Cara seperti ini dinilai melanggar Pedoman Umum Program Sembako dan Permensos Nomor 20 Tahun 2019 tentang Penyaluran BPNT. “Disebutkan (dalam aturan itu) KPM dalam transaksi perbelanjaan di e-Warong dapat memilih pangan yang telah ditentukan sesuai kebutuhan,” terangnya.

Tetapi yang dilakukan sejumlah e-Warong malah sebaliknya. Langkah mereka memaketkan bahan pangan telah membuat masyarakat penerima manfaat tidak bisa bebas memilih. “KPM dibuat tidak bisa memilih,,” ujarnya.

Bahkan rupanya, bahan pangan paketan ini, telah diterima e-Warong dari suplier. “Isinya telah diatur beras 10 kg, kacang-kacangan, daging, telur, dan buah itu dihargai Rp 200 ribu,” rincinya mengungkap temuan.

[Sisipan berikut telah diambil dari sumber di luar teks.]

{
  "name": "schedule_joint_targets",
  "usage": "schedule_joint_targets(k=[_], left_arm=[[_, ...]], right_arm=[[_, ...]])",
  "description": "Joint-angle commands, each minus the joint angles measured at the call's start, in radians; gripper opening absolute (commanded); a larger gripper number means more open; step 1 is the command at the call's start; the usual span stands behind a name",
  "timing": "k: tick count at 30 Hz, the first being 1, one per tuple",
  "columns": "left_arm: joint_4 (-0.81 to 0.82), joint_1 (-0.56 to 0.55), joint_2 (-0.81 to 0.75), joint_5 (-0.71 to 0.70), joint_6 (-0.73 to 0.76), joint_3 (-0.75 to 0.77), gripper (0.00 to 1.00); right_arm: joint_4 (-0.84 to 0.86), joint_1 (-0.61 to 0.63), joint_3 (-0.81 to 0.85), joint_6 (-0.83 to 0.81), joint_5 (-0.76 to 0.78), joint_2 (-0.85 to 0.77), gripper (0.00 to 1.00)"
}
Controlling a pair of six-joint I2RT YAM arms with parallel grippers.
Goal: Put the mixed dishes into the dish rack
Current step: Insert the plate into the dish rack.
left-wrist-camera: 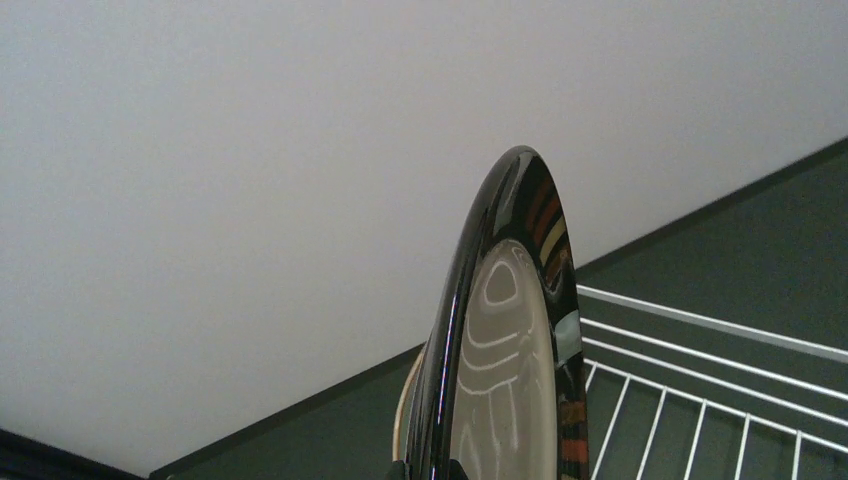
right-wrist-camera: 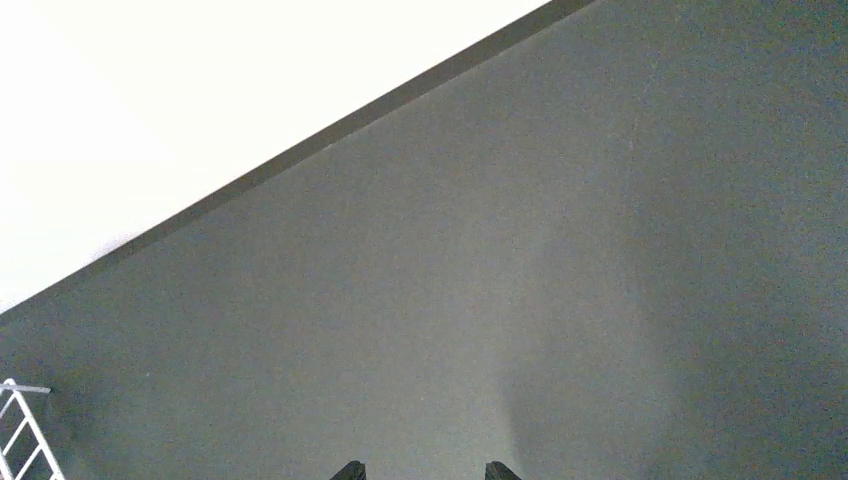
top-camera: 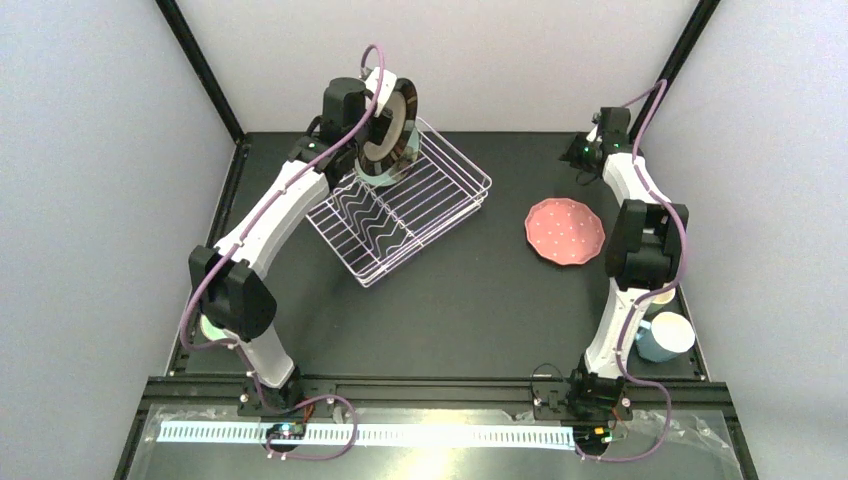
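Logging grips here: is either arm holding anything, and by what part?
Left gripper clamps the dark-rimmed plate by its rim, above the rack. Right gripper holds nothing.

A glossy black rim around a pale beige centre is shown by the dark-rimmed plate (left-wrist-camera: pixel 505 360), white wire by the dish rack (top-camera: pixel 405 210), pale specks on pink by the pink plate (top-camera: pixel 565 232), light blue by the mug (top-camera: pixel 660 340), and matte black by the table (top-camera: pixel 480 300).
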Motion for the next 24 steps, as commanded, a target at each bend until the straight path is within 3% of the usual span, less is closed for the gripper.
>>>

Persoalan lainnya, lanjut Adhar, e-Warong banyak yang tidak sesuai pedoman umum. “Banyak e-Warong, sebenarnya aslinya bukan penjual bahan pangan,” bebernya.

Tetapi setelah ditelusuri ada yang berlatar belakang usaha elektronik. “Penjual pulsa, rokok elektrik, dan lain sebagainya,” imbuhnya.

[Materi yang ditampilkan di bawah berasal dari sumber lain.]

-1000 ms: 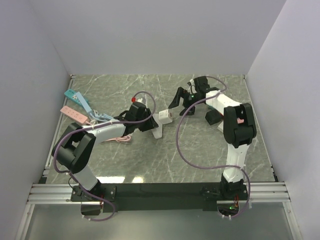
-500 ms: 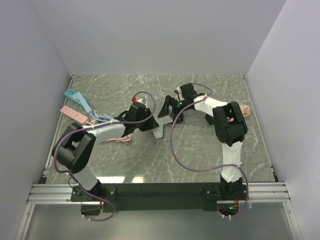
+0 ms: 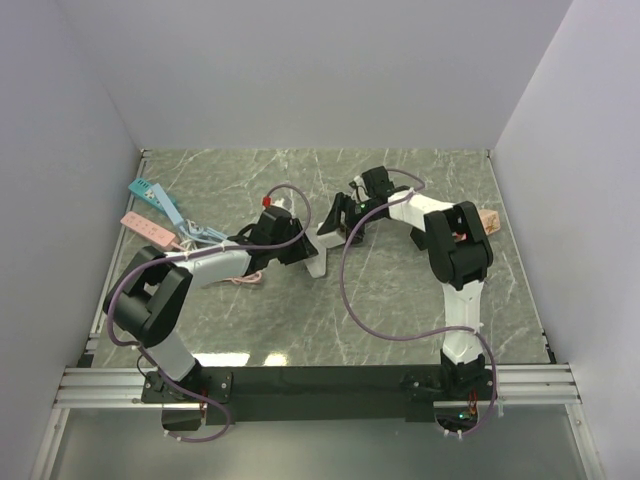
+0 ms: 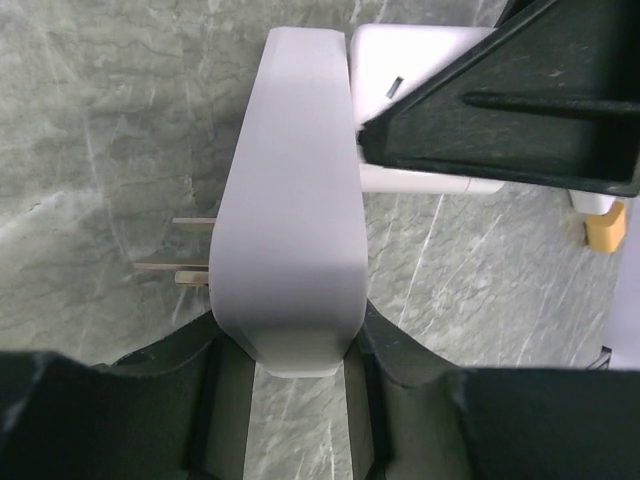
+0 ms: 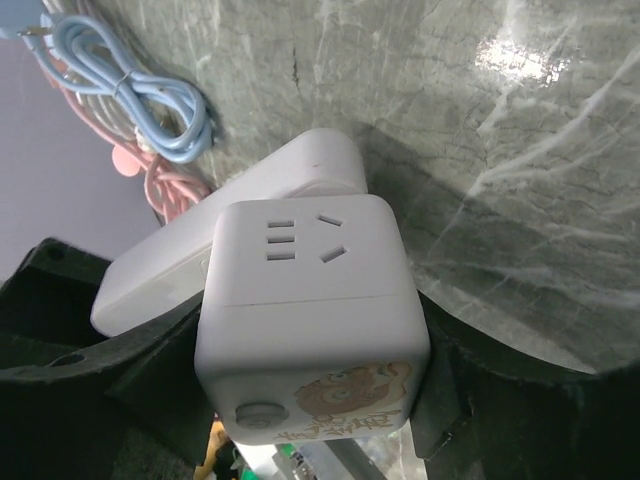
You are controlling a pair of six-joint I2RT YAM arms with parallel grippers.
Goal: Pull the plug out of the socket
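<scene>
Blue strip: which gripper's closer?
Left. The left gripper sits right of the blue strip, clamping the plug; the right gripper is farther right, on the socket.

In the left wrist view a black finger point(image 4: 500, 110) of the right tool point(image 3: 338, 220) is covering much of the socket point(image 4: 410, 60). The plug point(image 4: 290, 200) is hiding the roots of its prongs point(image 4: 180, 268). In the right wrist view the socket is masking its joint with the plug, the plug is covering part of the pink cable point(image 5: 155, 175), and the frame edge is cropping the blue cable point(image 5: 150, 95). From above, that joint is showing too small to judge.
</scene>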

Adhar mempertanyakan kompetensi e-Warong seperti itu dalam menyiapkan bahan makanan. “Padahal baik Permensos Nomor 20 tahun 2019 maupun Pedoman Umum Program Sembako, menyebutkan e-Warong adalah agen bank pedagang dan atau pihak lain yang telah bekerja sama dengan bank penyalur,” ulasnya.

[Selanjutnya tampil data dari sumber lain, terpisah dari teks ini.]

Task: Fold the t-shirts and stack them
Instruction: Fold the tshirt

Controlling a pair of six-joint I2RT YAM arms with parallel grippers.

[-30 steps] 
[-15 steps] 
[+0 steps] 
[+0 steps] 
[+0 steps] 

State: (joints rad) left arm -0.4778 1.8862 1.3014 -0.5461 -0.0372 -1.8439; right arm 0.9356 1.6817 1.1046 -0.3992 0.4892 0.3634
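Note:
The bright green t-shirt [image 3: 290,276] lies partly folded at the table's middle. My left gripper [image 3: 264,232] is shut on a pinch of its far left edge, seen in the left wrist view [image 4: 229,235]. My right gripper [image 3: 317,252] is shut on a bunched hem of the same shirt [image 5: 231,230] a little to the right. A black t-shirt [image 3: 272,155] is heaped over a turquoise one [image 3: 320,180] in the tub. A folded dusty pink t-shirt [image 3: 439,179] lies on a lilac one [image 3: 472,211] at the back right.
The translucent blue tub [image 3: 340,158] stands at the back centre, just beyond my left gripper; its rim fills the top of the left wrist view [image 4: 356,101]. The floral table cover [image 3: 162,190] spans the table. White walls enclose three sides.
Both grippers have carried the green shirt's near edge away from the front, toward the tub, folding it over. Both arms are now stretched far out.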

Cara praktik seperti ini tidak hanya maladministrasi. Tetapi juga khas aroma korupsi. “Tidak akan membantu niat pemerintah menyalurkan bantuan secara baik, serta tidak dapat mendorong pertumbuhan UKM,” ujarnya.

Ombudsman, mempertanyakan bagaimana bank penyalur menetapkan, membina, mengawasi, hingga mengevaluasi pelaksaan e-Warong. “Ada indikasi juga E-Warong diarahkan agar bekerja sama sama dengan suplier yang telah ditentukan,” ungkapnya lagi.

Bahkan e-Warong ditekan memilih bahan pangan tertentu. “Lalu menandatangani perjanjian kerja sama yang isinya (demi keuntungan) sepihak,” ulasnya.

Bila ada e-Warong berani menolak, mereka tak segan diancam. “Pengancamnya oknum pendamping,” ungkapnya.

Adhar mengingatkan tugas pendamping bantuan sosial kecamatan bukan untuk memaksa e-Warong bekerja sama dengan suplier tertentu. “Tetapi mendampingi KPM BPNT dalam pembelanjaan dana program penyaluran BPNT, melengkapi data KPM BPNT untuk melakukan penggantian KPM BPNT, membuat jadwal distribusi KKS, menyusun laporan penyaluran BPNT,” terangnya.

Selain itu melakukan sosialisasi kepada KPM BPNT, danmelakukan pemantauan pelaksanaan program penyaluran BPNT. “Kepala daerah dan dinas sosial yang tengah menjalankan program BPNT harus segera melakukan evaluasi dan melakukan pengawasan secara ketat,” ujarnya.

Praktik dalam distribusi BNPT dinilai kental manipulasi. “Ada unsur manipulasi,” tekannya.

Sementara itu, Kepala Dinas Sosial NTB H Ahsanul Khalik mengatakan persoalan itu ada di kabupaten/kota. Bantuan BNPT selama ini dalam proses penyaluran dananya langsung masuk ke rekening KPM.

Sehingga secara detail, temuan Ombudsman itu yang lebih mengerti persoalannya Dinas Sosial kabupaten/kota. “Semua langsung di kabupaten (dan kota penyalurannya),” katanya pendek.